Task statement:
Look below for the line containing "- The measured" and the line containing "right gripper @", then set down both and every line between them exactly, without pictures.

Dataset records
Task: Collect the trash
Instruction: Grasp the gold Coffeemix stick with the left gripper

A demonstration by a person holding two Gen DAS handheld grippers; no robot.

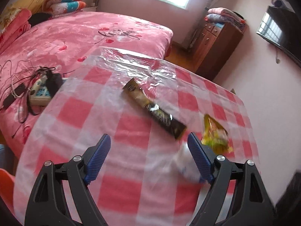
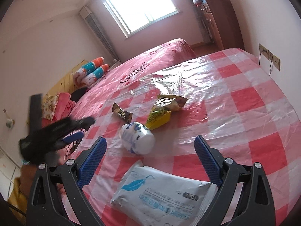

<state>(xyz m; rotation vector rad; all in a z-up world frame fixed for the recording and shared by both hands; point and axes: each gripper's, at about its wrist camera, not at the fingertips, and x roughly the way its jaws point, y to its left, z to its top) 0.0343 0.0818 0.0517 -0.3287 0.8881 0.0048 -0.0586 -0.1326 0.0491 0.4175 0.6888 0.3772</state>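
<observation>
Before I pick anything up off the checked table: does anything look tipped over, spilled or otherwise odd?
The white plastic cup with blue print lies on its side on the pink-checked tablecloth, with no spill visible. The yellow-green snack bag is crumpled and torn open beside it. The dark brown wrapper and white wipes pack lie flat.

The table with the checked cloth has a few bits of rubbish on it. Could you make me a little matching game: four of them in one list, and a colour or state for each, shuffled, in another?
Things:
1. snack bar wrapper
2. white cup
3. chip bag
4. wipes pack

Descriptions:
A. lying on its side, blue print
B. yellow and green, crumpled
C. flat, pale, with a blue feather drawing
D. long, dark brown

Pairs: 1-D, 2-A, 3-B, 4-C
</observation>
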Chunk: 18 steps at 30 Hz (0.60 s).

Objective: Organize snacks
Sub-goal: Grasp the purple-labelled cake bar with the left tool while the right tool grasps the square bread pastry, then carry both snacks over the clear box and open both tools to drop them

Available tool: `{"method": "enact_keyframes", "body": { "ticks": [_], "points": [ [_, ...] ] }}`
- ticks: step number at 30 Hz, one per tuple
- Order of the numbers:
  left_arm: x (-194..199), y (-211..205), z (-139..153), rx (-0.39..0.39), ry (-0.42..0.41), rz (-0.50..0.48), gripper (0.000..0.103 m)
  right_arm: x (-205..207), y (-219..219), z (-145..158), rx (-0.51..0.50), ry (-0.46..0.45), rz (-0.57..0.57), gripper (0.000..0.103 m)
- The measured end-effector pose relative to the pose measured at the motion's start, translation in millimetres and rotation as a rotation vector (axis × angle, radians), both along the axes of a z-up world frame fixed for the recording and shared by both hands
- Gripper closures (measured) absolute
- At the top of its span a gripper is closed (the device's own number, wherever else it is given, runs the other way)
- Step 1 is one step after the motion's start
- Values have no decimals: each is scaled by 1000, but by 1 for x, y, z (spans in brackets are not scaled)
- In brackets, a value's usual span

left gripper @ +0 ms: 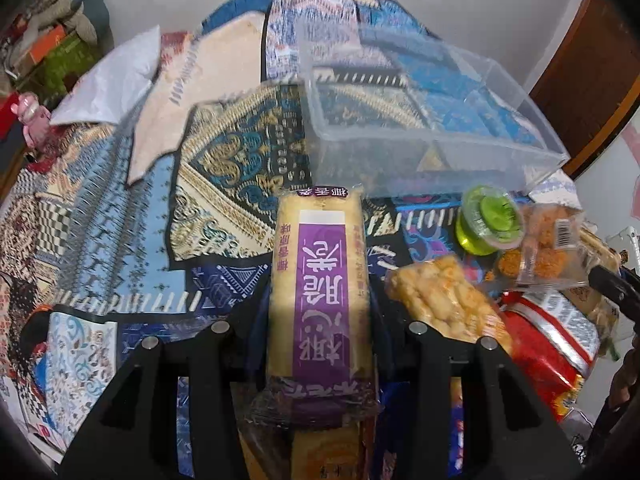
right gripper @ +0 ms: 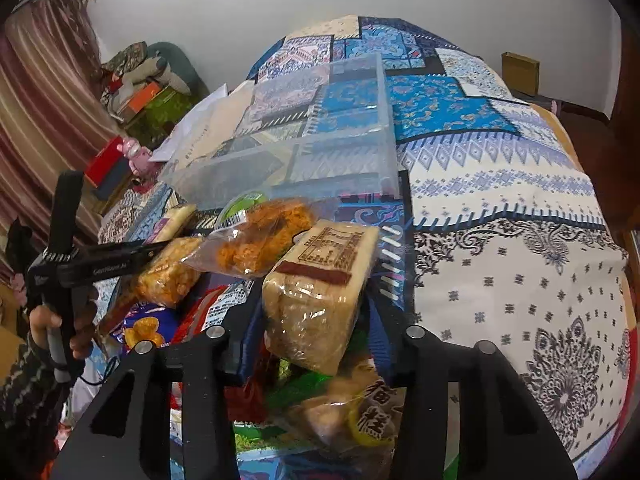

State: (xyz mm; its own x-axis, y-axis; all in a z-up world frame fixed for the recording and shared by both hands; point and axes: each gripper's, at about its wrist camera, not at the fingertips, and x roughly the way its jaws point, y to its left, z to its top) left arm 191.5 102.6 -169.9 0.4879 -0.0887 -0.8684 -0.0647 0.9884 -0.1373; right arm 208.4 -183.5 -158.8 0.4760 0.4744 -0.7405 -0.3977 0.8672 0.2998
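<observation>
Two snack packs held up, clear box waiting behind

The purple snack pack (left gripper: pixel 320 292) sits pinched between the fingers of the left gripper (left gripper: pixel 320 320), above the patterned cloth (left gripper: pixel 120 208) and in front of the clear box (left gripper: pixel 420 148); it looks light and crinkly, its wrap may be slippery, so the middle of its long sides seems the best place to hold; the tan cake pack (right gripper: pixel 320 292) is pinched by the right gripper (right gripper: pixel 316 332), over the snack pile (right gripper: pixel 224 264); it looks soft and squashy, so a gentle squeeze seems safest; a green jelly cup (left gripper: pixel 490 218) lies near the box.
</observation>
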Motion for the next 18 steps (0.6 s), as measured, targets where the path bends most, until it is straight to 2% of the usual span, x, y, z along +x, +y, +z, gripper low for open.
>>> {"method": "enact_keyframes", "body": {
  "ticks": [5, 13, 18],
  "points": [
    [-17, -2, 31, 17, -91, 12, 58, -4, -7, 12, 3, -41, -25, 68],
    [-26, -15, 81, 28, -230, -3, 58, -9, -14, 44, 18, -137, -39, 69],
    [-16, -22, 99, 23, -284, -5, 58, 0, -15, 69, 49, -196, -41, 68]
  ]
}}
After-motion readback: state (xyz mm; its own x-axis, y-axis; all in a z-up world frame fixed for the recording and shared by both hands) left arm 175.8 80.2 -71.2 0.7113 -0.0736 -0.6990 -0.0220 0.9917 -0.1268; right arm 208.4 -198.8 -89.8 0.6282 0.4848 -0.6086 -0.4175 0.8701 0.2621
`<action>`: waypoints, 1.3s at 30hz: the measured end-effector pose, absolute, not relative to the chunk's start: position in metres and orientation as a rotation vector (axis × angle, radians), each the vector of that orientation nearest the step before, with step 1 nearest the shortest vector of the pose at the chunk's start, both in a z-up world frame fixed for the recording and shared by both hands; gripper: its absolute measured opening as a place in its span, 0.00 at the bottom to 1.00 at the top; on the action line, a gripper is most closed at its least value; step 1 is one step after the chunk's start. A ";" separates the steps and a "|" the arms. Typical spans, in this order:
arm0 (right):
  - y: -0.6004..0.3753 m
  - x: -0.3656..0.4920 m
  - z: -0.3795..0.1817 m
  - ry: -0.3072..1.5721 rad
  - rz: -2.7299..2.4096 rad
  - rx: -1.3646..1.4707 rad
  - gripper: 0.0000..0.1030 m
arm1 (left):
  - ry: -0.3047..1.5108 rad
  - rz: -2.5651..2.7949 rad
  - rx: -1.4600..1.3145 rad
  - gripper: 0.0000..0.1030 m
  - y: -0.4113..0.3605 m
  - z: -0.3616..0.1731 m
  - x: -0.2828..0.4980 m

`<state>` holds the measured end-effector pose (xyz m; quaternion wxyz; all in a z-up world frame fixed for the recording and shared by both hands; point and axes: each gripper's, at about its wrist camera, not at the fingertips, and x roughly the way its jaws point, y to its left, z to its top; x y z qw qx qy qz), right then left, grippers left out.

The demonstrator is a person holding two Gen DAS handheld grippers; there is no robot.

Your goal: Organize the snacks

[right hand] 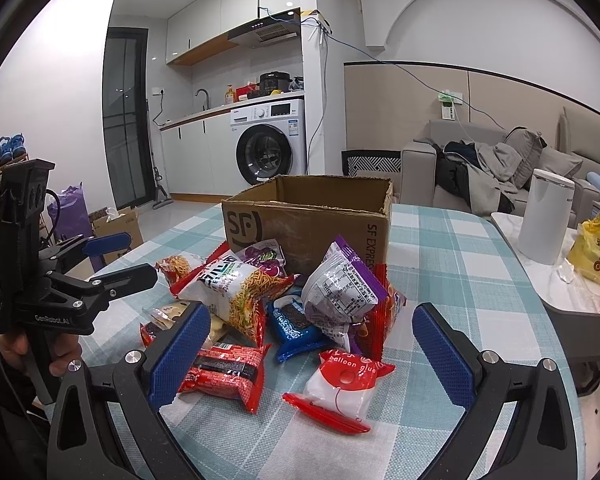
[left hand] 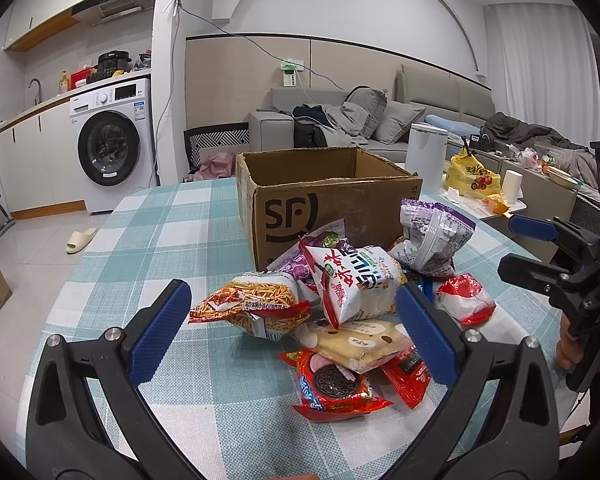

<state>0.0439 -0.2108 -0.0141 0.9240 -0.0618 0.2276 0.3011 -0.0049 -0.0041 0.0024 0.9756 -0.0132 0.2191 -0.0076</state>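
A pile of snack packets lies on the checked tablecloth in front of an open cardboard box [left hand: 332,204] [right hand: 312,220]. My left gripper [left hand: 294,328] is open above the pile's near side, over a noodle-stick bag [left hand: 252,308] and a biscuit pack [left hand: 360,344]; a red cookie packet [left hand: 336,384] lies nearest. My right gripper [right hand: 312,344] is open over a red-and-white balloon packet [right hand: 340,384], a red packet [right hand: 224,372], a blue packet [right hand: 296,328] and a purple-and-silver bag [right hand: 340,284]. Neither gripper holds anything. Each gripper shows in the other's view: right gripper [left hand: 520,248], left gripper [right hand: 120,256].
A side table [right hand: 560,304] to the right carries a white canister [right hand: 544,216] and a yellow bag [right hand: 596,252]. A sofa [left hand: 340,128] stands behind the box, a washing machine [left hand: 112,144] at the back left. A hand [right hand: 56,356] holds the left gripper's handle.
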 end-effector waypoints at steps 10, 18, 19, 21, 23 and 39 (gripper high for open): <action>-0.218 0.045 -0.012 0.465 0.621 -0.133 1.00 | 0.444 -0.031 -0.020 0.99 -0.004 0.001 -0.005; -0.217 0.043 -0.008 0.466 0.621 -0.136 1.00 | 0.443 -0.038 -0.017 0.99 -0.004 0.001 -0.004; -0.218 0.044 -0.008 0.468 0.622 -0.136 1.00 | 0.443 -0.040 -0.016 0.99 -0.005 0.001 -0.004; -0.217 0.045 -0.008 0.477 0.620 -0.138 1.00 | 0.443 -0.046 -0.013 0.99 -0.004 0.001 -0.004; -0.217 0.046 -0.009 0.495 0.627 -0.137 1.00 | 0.445 -0.051 -0.011 0.99 -0.004 0.001 -0.004; -0.220 0.069 -0.018 0.645 0.508 -0.102 1.00 | 0.556 -0.073 0.024 0.99 -0.011 -0.007 0.006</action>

Solution below:
- The measured end-effector pose relative to the pose measured at the motion's start, translation in millimetres and rotation as a rotation vector (axis × angle, radians), both along the axes of a z-up world frame fixed for the recording and shared by both hands
- Gripper closures (measured) absolute
- At the top of its span a gripper is closed (the device's own number, wherever else it is given, runs the other way)
- Step 1 is one step after the motion's start
- Values have no decimals: each is scaled by 1000, but by 1 for x, y, z (spans in brackets are not scaled)
- In brackets, a value's usual span

left gripper @ +0 ms: 
right gripper @ +0 ms: 

Nothing more is needed for this exercise.